### [Work request]
Copy nothing but the lines below, from the one with "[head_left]" through the one with "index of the", exactly as written; no pictures should appear.

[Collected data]
Content starts

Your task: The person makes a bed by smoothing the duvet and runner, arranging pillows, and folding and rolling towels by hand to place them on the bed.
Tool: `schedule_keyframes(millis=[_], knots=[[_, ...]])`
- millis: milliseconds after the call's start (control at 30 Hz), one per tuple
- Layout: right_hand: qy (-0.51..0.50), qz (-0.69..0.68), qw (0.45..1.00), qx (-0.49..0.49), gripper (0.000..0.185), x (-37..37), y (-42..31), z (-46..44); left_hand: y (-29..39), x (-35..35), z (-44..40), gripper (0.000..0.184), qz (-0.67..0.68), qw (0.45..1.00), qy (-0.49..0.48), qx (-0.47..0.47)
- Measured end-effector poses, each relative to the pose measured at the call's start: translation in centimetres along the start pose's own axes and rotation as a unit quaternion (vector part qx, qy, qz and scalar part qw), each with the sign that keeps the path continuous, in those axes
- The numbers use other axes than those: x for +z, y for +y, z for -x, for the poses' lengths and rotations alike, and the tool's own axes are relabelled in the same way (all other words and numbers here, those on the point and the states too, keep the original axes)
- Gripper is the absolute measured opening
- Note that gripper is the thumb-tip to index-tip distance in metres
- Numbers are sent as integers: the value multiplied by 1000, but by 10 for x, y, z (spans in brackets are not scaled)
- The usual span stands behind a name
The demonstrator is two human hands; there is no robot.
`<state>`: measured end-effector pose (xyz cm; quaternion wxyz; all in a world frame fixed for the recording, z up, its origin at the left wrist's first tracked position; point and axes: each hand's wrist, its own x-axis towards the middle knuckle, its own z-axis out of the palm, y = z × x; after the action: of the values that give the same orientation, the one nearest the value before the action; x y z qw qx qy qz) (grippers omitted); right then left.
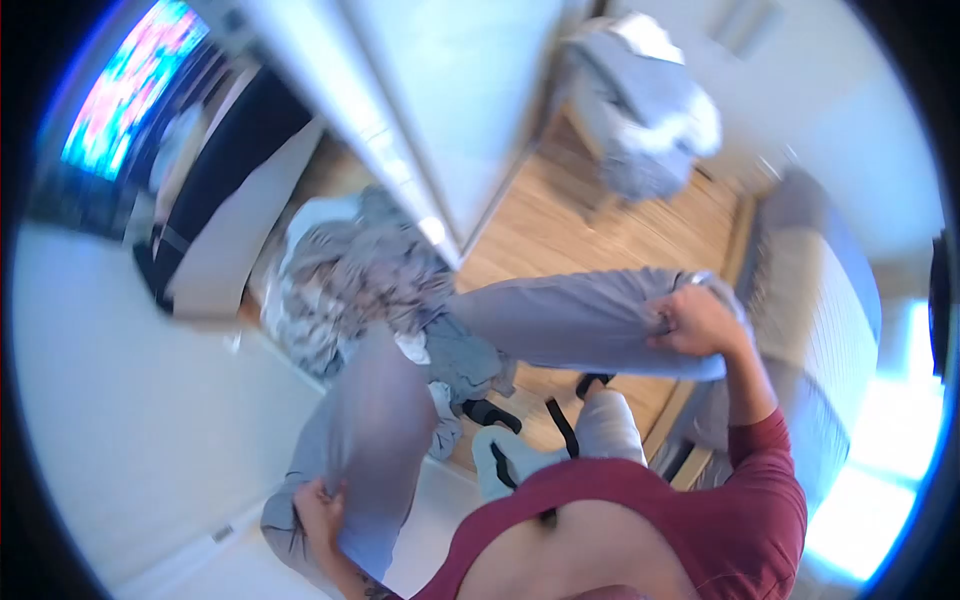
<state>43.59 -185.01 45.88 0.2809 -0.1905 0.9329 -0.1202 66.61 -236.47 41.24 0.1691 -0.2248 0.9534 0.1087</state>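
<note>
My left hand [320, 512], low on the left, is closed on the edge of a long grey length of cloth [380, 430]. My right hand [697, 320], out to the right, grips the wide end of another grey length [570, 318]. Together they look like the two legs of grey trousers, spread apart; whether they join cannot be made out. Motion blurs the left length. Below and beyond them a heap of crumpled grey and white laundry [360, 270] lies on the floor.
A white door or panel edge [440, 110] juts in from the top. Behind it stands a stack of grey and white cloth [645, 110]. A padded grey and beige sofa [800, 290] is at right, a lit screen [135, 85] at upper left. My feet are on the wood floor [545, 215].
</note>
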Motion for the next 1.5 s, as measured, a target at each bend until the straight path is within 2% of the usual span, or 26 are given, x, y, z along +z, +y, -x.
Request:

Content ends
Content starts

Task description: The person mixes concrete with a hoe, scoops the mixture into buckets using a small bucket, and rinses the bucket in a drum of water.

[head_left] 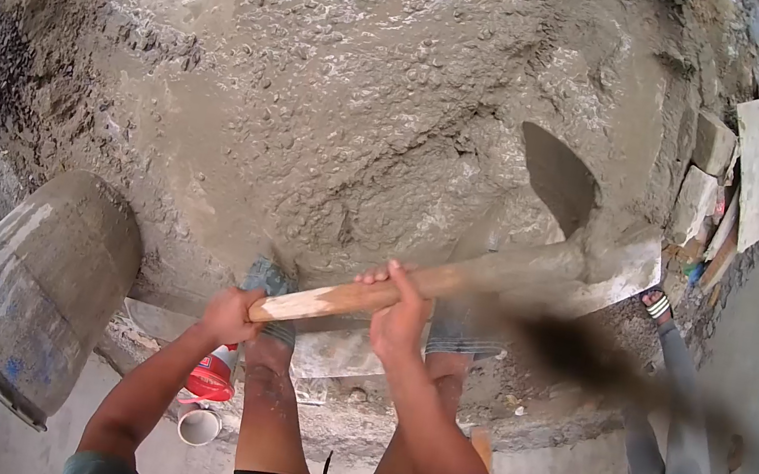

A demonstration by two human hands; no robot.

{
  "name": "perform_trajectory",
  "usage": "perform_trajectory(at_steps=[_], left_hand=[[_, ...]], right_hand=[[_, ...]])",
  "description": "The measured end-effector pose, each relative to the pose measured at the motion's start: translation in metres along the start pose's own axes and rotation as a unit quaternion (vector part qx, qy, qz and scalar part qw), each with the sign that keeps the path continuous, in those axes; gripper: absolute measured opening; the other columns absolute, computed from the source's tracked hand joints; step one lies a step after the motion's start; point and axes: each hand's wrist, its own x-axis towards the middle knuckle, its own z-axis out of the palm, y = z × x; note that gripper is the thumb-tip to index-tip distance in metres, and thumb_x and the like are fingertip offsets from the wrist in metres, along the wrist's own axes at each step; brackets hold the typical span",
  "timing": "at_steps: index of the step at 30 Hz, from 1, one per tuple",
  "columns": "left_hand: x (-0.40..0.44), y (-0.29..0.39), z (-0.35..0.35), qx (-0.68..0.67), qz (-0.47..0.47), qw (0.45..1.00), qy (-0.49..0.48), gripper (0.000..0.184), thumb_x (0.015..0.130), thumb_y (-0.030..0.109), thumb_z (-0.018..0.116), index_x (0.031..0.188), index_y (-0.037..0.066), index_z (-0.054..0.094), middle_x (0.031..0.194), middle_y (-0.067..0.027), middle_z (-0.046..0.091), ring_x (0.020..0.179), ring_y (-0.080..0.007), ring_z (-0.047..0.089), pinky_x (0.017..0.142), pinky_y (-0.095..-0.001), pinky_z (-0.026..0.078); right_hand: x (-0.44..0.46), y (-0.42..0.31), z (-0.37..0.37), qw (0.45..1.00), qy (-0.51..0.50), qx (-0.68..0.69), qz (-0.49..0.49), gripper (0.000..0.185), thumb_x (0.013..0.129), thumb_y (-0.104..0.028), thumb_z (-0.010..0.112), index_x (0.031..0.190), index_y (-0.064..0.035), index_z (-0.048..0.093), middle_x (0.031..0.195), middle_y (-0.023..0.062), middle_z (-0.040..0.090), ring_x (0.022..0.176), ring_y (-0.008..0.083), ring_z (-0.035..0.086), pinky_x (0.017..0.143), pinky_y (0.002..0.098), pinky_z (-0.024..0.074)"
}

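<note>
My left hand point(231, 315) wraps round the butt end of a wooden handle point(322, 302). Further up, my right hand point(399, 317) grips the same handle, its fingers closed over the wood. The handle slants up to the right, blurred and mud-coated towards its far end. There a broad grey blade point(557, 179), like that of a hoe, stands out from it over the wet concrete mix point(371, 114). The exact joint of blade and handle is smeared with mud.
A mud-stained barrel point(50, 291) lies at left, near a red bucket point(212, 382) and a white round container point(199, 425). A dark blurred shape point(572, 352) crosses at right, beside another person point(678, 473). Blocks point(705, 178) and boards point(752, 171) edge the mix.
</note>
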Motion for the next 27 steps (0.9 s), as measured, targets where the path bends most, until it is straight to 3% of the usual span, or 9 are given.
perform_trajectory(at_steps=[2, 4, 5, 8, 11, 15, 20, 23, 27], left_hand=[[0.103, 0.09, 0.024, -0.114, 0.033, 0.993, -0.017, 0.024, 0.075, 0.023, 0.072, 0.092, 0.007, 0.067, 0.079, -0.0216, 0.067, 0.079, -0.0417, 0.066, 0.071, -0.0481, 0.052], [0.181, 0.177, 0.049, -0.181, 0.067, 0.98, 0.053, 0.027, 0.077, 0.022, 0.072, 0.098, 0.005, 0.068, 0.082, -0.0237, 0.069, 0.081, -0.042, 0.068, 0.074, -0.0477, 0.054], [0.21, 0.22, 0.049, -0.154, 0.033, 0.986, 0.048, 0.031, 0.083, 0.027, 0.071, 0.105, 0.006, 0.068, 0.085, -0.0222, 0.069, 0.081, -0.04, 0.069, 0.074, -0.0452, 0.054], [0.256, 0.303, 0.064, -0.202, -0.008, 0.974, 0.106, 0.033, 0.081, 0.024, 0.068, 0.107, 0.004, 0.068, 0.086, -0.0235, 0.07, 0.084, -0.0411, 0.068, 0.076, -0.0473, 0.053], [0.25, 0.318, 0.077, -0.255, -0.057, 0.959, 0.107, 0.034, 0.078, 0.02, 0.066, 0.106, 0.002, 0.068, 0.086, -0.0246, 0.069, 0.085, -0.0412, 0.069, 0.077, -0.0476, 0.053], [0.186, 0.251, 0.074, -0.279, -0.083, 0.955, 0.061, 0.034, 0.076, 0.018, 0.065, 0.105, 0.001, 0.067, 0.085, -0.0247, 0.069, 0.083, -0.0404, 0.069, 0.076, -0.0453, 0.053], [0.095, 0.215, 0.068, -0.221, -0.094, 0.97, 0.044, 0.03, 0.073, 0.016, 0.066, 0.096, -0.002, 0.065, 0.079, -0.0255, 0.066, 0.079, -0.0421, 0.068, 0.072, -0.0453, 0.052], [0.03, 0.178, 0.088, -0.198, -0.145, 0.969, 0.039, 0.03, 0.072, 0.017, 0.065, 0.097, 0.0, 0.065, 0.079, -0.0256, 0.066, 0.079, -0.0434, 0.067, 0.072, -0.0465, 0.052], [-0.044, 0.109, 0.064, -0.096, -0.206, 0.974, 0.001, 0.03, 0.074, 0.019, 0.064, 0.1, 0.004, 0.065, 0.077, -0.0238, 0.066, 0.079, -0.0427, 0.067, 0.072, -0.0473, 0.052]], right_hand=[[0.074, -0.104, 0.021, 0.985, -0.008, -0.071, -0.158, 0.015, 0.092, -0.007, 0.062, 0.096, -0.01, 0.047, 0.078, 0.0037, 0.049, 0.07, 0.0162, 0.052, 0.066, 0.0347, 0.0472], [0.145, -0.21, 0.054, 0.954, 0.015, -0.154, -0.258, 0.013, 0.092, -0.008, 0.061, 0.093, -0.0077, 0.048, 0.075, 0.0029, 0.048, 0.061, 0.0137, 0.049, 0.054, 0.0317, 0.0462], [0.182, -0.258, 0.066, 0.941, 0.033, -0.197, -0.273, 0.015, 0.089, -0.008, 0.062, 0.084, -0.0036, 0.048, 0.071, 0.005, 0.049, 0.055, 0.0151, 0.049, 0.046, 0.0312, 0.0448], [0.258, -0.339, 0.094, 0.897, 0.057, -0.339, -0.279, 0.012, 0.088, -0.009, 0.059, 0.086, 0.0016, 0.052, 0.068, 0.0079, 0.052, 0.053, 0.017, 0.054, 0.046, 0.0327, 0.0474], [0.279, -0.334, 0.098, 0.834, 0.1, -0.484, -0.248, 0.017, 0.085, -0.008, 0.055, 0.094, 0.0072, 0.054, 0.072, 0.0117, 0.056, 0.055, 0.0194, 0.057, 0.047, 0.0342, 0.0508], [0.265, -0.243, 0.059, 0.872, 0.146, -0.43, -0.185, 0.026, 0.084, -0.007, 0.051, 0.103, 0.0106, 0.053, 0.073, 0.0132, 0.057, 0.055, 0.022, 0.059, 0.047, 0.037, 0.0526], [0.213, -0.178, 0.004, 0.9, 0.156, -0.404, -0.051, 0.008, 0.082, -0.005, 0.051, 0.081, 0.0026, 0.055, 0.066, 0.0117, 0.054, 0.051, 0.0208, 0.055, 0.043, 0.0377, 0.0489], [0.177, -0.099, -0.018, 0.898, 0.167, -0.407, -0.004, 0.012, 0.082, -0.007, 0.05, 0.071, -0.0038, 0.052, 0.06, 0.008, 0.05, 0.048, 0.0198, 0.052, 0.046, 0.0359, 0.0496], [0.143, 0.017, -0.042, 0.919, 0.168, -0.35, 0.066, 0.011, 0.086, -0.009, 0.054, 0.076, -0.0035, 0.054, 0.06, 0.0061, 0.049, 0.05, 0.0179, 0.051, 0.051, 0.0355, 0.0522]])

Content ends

### [Answer section]
[head_left] 

A demonstration by two human hands; no robot.

{
  "name": "perform_trajectory",
  "usage": "perform_trajectory(at_steps=[_], left_hand=[[_, ...]], right_hand=[[_, ...]])",
  "description": "The measured end-effector pose, each relative to the pose measured at the motion's start: translation in metres along the start pose's own axes and rotation as a unit quaternion (vector part qx, qy, qz and scalar part qw), each with the sign that keeps the path continuous, in those axes; gripper: absolute measured opening; the other columns absolute, computed from the source's tracked hand joints; step one lies a step after the motion's start; point and axes: each hand's wrist, its own x-axis towards the middle knuckle, its own z-axis out of the palm, y = z × x; note that gripper is the thumb-tip to index-tip distance in metres, and thumb_x and the like are fingertip offsets from the wrist in metres, along the wrist's own axes at each step; brackets hold the typical span",
  "timing": "at_steps: index of the step at 30 Hz, from 1, one per tuple",

That was the complete answer.